Violenza di genere, inaugurata in Questura la «Stanza d’ascolto»
È stata inaugurata venerdì negli spazi della Questura di via Botticelli la «Stanza d'ascolto», un ambiente protetto, dedicato all'accoglienza delle donne vittime di violenza. Una struttura progettata e realizzata al secondo piano della Questura negli uffici della Squadra Mobile.
L'iniziativa, nata con il contributo dell'Associazione «Anima» nell'ambito del progetto «Anima in ascolto» ha come obiettivo di offrire un luogo sicuro e rispettoso dove le donne possano trovare il coraggio di denunciare le violenze subite senza alcun timore di essere giudicate.
La dedica
«La stanza è dedicata a Monia Delpero, giovane bresciana uccisa a soli 19 anni nel 1989 dall’ex fidanzato che aveva sfrontatamente partecipato anche alle sue ricerche prima di confessare e che fu ritrovata dopo tre giorni di affannata ricerca tra i campi di Manerbio. La sua storia ancora oggi scuote le coscienze e questa sala vuole essere la risposta della società civile al dramma della violenza sulle donne» ha detto il questore Eugenio Spina.

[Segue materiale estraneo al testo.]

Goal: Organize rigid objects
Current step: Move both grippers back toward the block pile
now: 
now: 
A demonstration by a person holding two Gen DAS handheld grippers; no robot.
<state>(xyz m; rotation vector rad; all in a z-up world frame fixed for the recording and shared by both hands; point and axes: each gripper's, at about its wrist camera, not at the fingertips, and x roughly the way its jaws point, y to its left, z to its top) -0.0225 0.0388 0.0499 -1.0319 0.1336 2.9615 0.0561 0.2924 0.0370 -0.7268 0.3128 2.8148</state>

Monia aveva solo 19 anni quando nel 1989, nella notte di Santa Lucia fu brutalmente assassinata dall’ex fidanzato con cui aveva avuto una storia durata solo dei mesi; strangolata, il suo corpo venne nascosto in un sacco di plastica e lasciato in un canale di scolo, sconvolgendo l’intera comunità. Un dramma che non si è mai sopito e che negli anni ha portato la mamma, Gigliola Bono, ad adoperarsi per combattere la violenza di genere.
La testimonianza della madre
«Il delitto di Monia non fu solo un fatto di cronaca nera ma divenne il simbolo di un dramma che troppe donne ancora oggi vivono. Abbiamo cercato di trasformare quel dolore straziante in una missione che giustificasse la nostra vita per portare nelle scuole e anche nelle aziende i temi della parità di genere e del rispetto, contro la violenza sulle donne. Da qui ci siamo impegnati in un percorso che è stato raccolto anche da altre persone e da realtà associative attive sul territorio e che ha portato a questa inaugurazione» ha detto Gigliola, fissando i suoi occhi azzurri su una platea ammutolita dalla sua testimonianza dolorosa. Con lei in un ideale abbraccio gli altri due figli: una ragazza e un giovane che hanno vissuto sulla loro pelle il dolore della famiglia per quel delitto, per quella giovane vita spezzata. «Quando ti uccidono una figlia, non vivi più la tua vita, ma quella che l’assassino ha deciso per te. Devo continuare ad andare avanti, ma la vita che sto vivendo non l’ho scelta io» ha continuato la signora Gigliola.
L’imporanza di denunciare
Accanto a lei Giovanna Prandini, cuore di «Anima», associazione «che non vuole sostituirsi a nessuna altra realtà associativa ma che si propone col supporto della Camera di Commercio per dare un supporto e una voce a chi vive nell’angoscia della violenza». Un’attività che anche il sindaco di Brescia, Laura Castelletti, ha lodato nel sottolineare come «la crescita statistica dei codici rossi attivati dall’autorità oggi segnala come tra le donne si stia diffondendo il principio di denunciare la violenza. Un segnale chiaro di come stia cambiando l’aria ma che indica che molto resta ancora da fare per tutti».
La mostra itinerante
Intanto l’impegno instancabile nella sensibilizzazione sulla violenza di genere ha dato vita a iniziative di particolare impatto emotivo come la mostra itinerante «lo ti Ascolto», in collaborazione con il «Centro Antiviolenza Casa delle Donne» e con l’Associazione Cuav «Cerchio degli uomini»: da qui la realizzazione del baule rosso ideato da Giovanna Montiglio che raccoglie poesie e riflessioni nelle scuole scritte dai ragazzi delle secondarie, vincendo la riservatezza e la vergogna anche per denunciare situazioni al limite, ha continuato il Questore.
Secondo il Prefetto Andrea Polichetti «La Stanza d’Ascolto dedicata a Monia non è solo uno spazio fisico ma un simbolo: è il simbolo della voglia di fare dei bresciani, il luogo dove il silenzio si rompe e la paura si trasforma in azione. Ogni donna che varcherà quella soglia farà un passo fondamentale verso la sua libertà». La prova che lo Stato c’è: uno Stato che si fa carico di arginare e prevenire fenomeni criminali, ma anche di sostenere le vittime della violenza. Una forza viva che ci fa credere ancora di più nelle istituzioni e che migliora la qualità della vita.